Resposta pessoal do aluno. Sugestão: O sonho tem um grande poder e domina a mente durante o sono, coo se fosse um imperador, de tal modo que não temos controle sobre ele.

b)   Dos trechos a seguir, copie aqueles em que se mostra a ciência tentando desvendar o mundo dos sonhos.
I – “Soam um pouco pueris as tentativas dos cientistas, com fios e eletrodos medindo as intensidades das ondas do cérebro ou dos rápidos movimentos dos olhos, tentando relacioná-las com os sonhos de uma maneira racional.”
II – “Parecem um tanto fantásticas as associações feitas por Freud entre os sonhos e os danos emocionais causados, na infância, pelas repressões e distorções do instinto da vida, especialmente o instinto sexual.”
III – “Há obras literárias escritas por visionários sonhadores, como William Blake, ou Goethe, que, com o Romantismo, rejeitaram o pensamento racionalista em favor do poder criativo da imaginação.”

07 – A autora declara que costumava anotar seus sonhos utilizando a linguagem verbal.

a)   Para ela, essa linguagem consegue recuperar o universo completo que é um sonho? Explique, justificando a resposta com uma passagem do texto.
Não. Tanto que ela sugere que seria preciso criar um outro sistema para anotar os sonhos, algo que misturasse palavra e imagem, como um ideograma.

b)   Apesar dessa opinião, a autora continuou anotando aquilo que sonhava.
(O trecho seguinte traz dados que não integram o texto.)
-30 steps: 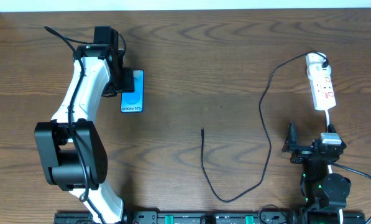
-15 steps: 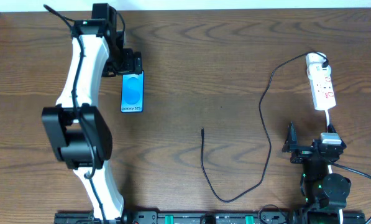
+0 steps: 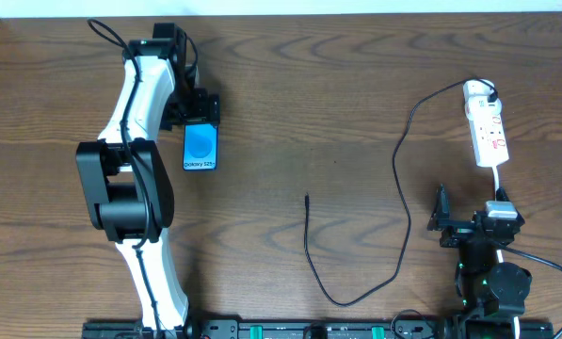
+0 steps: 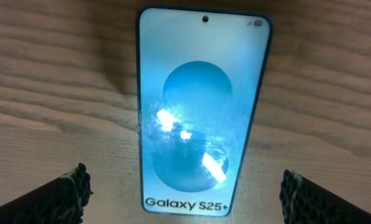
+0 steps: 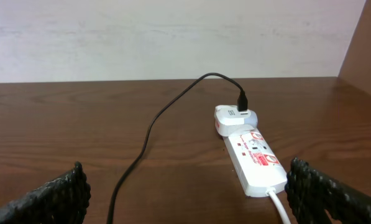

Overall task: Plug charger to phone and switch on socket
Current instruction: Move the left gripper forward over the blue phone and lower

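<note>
The phone lies flat on the table at the left, blue screen up; the left wrist view shows it with its "Galaxy S25+" strip nearest the fingers. My left gripper is open over the phone's far end, not touching it; its fingertips straddle the phone. The charger cable runs from its connector tip mid-table round to its plug in the socket at the right. The right wrist view shows the socket and cable. My right gripper is open and empty, near the front edge.
The socket's white cord runs toward the right arm and shows in the right wrist view. A pale wall borders the table's far edge. The left arm's links stretch from the front edge to the phone.
The left arm has swung right and stretched farther back. Its gripper has moved off the phone's left side to over its far end. The right arm, cable and socket are still.
</note>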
De que outra linguagem, além da verbal, ela lançou mão para representar as imagens de seus sonhos?
Do deserto.

08 – No caderno, indique a alternativa que deixa claro por que o texto de Ana Miranda pode ser chamado de “prefácio”:
a)   É uma narrativa na qual a autora recorda seus sonhos de infância, de adolescência e os analisa.
b)   É um texto expositivo no qual a autora explica seus sonhos e pesadelos, fazendo análise sobre eles.
c)   É um texto poético no qual aparecem belas imagens oníricas e descrições criativas de sonhos.
d)   É um texto em que a autora justifica, com o auxilia dos seus conhecimentos oníricos e da narração de alguns de seus sonhos, a publicação do livro.